Kelmarsh Hall in Northamptonshire, England, is an 18th-century country house about 5 mi south of Market Harborough and 11 mi north of Northampton. It is a Grade I listed house and is open to public viewing.

The present Palladian hall was built in 1732 for William Hanbury, Esq (1704-1768), a famous antiquarian, by Francis Smith of Warwick, to a James Gibbs design; the hall is still today surrounded by its working estate, and comprises both parkland and gardens. Pevsner described the building as, “a perfect, extremely reticent design… done in an impeccable taste."

In building the hall, Hanbury was utilising a fortune which had been bolstered by an advantageous marriage to a niece of Viscount Bateman; he went on to acquire the Shobdon Court estate in Herefordshire and one of his grandchildren, William Hanbury III, succeeded to a Bateman baronetcy.

Richard Christopher Naylor, a Liverpool banker, cotton trader and horse racing enthusiast, purchased the estate in 1864, mainly for its hunting potential. In 1902, George Granville Lancaster bought the estate; his son, Claude, inherited on his majority in 1924, and it later passed to Claude's elder sister Cicely in 1977; she later established the Kelmarsh Trust to safeguard the estate's future after her death in 1996.
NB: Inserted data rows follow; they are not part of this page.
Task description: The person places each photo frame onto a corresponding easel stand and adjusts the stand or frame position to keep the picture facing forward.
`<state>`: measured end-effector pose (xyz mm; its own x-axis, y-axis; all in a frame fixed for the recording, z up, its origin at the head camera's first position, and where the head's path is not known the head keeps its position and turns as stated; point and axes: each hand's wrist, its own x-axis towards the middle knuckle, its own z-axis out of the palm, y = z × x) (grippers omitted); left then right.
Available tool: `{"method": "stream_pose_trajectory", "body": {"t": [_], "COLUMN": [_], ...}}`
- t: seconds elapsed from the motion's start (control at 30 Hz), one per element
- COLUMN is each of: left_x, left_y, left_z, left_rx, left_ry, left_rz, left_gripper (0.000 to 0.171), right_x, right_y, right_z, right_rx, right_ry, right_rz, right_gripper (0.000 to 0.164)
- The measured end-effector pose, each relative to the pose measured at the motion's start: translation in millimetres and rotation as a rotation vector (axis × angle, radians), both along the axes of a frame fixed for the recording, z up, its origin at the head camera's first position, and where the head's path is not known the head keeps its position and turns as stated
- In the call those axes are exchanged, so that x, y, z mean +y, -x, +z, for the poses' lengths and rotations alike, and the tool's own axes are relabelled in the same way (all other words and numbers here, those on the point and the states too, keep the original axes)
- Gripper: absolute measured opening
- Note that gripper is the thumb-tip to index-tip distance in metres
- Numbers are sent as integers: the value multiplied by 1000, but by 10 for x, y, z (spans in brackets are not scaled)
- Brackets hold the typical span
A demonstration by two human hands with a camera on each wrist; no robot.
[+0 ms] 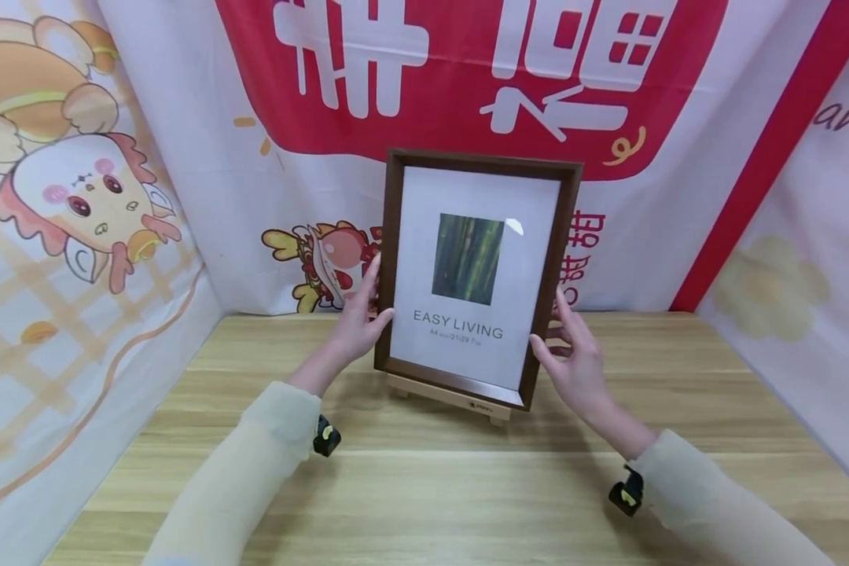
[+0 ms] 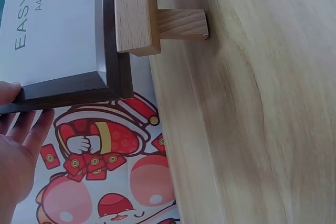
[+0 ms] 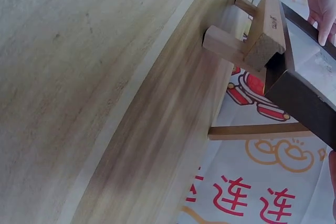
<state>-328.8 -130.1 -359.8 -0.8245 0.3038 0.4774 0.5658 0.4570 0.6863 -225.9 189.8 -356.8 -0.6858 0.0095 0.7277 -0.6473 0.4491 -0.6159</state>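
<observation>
Picture frame [image 1: 467,255], leaning back on wooden easel [image 1: 449,398], on surface [image 1: 453,503]. L. hand [image 1: 357,326], R. hand [image 1: 578,362] each curl round a side edge, thumb in front. Prob. stiff, fairly light; glossy front likely slippery, breakable: hold by sides.

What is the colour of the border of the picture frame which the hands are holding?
The frame border is dark brown; the head view shows it best.

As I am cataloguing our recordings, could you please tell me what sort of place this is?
Probably a small staged recording booth: printed cloth backdrops stand around three sides of a wood-grain tabletop, and a small black device sits by each cuff.
</observation>
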Motion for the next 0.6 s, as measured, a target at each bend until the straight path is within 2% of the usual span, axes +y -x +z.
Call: {"method": "stream_pose_trajectory", "body": {"t": [0.2, 0.3, 0.43, 0.6], "left_x": [44, 65, 61, -26], "left_y": [0, 4, 11, -94], "left_z": [-10, -15, -64, -205], "left_rx": [-35, -40, -77, -215], "left_ry": [-16, -32, -99, -213], "left_rz": [20, 22, 26, 38], "left_gripper": [90, 88, 78, 77], "right_x": [116, 139, 135, 106], "right_y": [198, 207, 163, -17], "right_z": [-220, -242, -217, -258], "right_rx": [-55, -64, -108, -244], "right_ry": [19, 16, 6, 41], "right_rz": [-15, -20, 9, 75], "right_gripper": [81, 82, 81, 90]}}
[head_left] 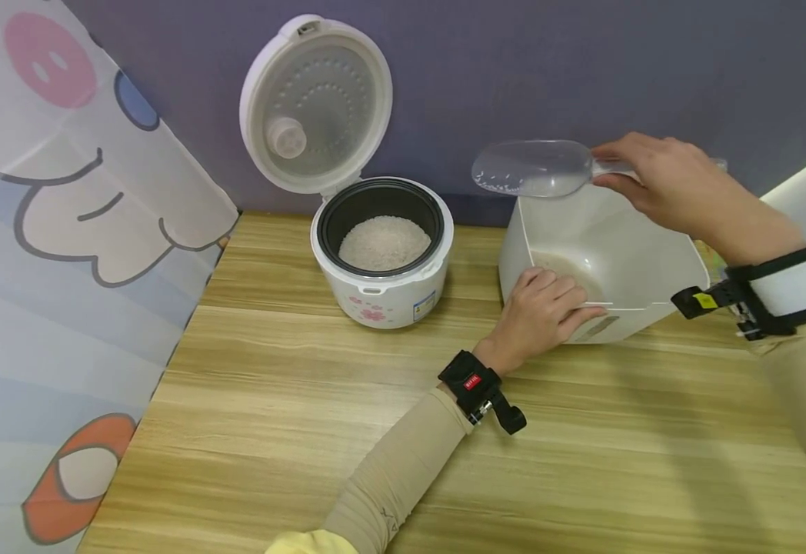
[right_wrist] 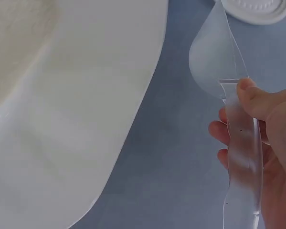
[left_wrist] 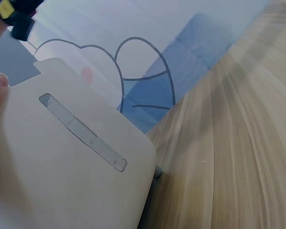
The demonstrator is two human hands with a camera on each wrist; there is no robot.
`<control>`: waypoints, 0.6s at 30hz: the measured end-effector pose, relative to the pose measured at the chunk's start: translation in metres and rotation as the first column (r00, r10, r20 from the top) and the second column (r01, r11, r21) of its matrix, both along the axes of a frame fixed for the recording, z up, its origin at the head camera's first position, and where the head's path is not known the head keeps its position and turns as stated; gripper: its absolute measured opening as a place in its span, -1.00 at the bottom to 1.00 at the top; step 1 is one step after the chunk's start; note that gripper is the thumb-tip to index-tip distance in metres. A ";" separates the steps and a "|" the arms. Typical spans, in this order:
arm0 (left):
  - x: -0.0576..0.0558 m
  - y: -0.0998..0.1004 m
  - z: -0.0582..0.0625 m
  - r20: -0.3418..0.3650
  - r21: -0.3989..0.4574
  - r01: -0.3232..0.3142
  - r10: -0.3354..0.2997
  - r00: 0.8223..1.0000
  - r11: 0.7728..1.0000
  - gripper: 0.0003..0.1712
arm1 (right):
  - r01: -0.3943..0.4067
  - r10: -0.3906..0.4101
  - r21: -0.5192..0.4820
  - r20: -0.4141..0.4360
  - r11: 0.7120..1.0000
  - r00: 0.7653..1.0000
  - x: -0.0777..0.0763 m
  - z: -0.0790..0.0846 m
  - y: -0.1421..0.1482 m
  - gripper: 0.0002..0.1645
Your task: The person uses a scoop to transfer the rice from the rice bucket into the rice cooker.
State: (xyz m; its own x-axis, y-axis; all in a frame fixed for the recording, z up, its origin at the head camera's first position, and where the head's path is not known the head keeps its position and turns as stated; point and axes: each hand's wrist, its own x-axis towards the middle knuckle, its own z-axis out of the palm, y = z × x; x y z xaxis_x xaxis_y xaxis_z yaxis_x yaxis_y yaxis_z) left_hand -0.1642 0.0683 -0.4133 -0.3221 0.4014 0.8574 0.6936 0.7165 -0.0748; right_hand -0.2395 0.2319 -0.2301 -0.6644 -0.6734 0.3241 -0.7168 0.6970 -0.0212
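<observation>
My right hand (head_left: 683,185) grips the handle of a clear plastic scoop (head_left: 558,171), held level above the back of a white rice bin (head_left: 645,231). A few white grains cling inside the scoop's bowl. In the right wrist view, thumb and fingers wrap the transparent handle (right_wrist: 243,152). My left hand (head_left: 541,317) holds the bin's near left rim, its fingers bent over the edge. Rice (head_left: 565,269) lies low in the bin, partly hidden by that hand. In the left wrist view, the bin's front has a narrow clear window (left_wrist: 85,133).
To the left stands a white rice cooker (head_left: 389,308) with its lid (head_left: 320,108) raised. White rice (head_left: 384,243) lies in its dark inner pot. All stand on a wood-grain table (head_left: 271,415), with a grey-blue wall (head_left: 444,69) behind and a cartoon-printed curtain (head_left: 43,323) at left.
</observation>
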 end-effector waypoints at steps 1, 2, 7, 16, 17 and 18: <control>0.000 -0.001 0.000 0.006 0.000 0.000 0.000 1.000 1.000 -0.58 | 0.020 -0.020 0.004 0.013 1.000 1.000 0.000 -0.002 0.006 -0.54; 0.000 -0.001 0.000 0.012 -0.001 -0.001 0.001 1.000 1.000 -0.58 | 0.037 -0.037 0.008 0.020 0.999 0.999 0.001 -0.004 0.012 -0.55; -0.002 -0.003 0.000 0.027 -0.009 -0.001 0.002 1.000 1.000 -0.57 | 0.117 -0.117 0.017 0.059 0.993 0.991 0.003 -0.013 0.037 -0.56; -0.002 -0.007 -0.003 -0.002 -0.012 0.019 -0.019 1.000 1.000 -0.56 | 0.112 -0.114 0.046 0.055 0.993 0.992 0.006 -0.028 0.056 -0.52; -0.002 -0.007 -0.004 -0.013 -0.012 0.023 -0.023 1.000 1.000 -0.56 | 0.093 -0.095 0.038 0.044 0.995 0.994 0.006 -0.030 0.057 -0.50; -0.001 -0.008 -0.005 -0.025 -0.013 0.027 -0.028 0.999 1.000 -0.56 | 0.076 -0.077 0.037 0.028 0.996 0.997 0.006 -0.031 0.057 -0.50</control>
Ronald Tree and his wife Nancy, née Perkins (later known as Nancy Lancaster) took a 6-year repairing lease on the Hall in 1929. Tree became the Member of Parliament for Harborough in 1933. His wife, who became renowned for her work and taste in interior design, subsequently married the owner of the estate, Claude Lancaster.

In 2019 the estate was host to the multi day long Shambala festival.

Series four an five (broadcast in 2025 and 2026 respectively) of the BBC Television series Extraordinary Portraits were filmed at Kelmarsh.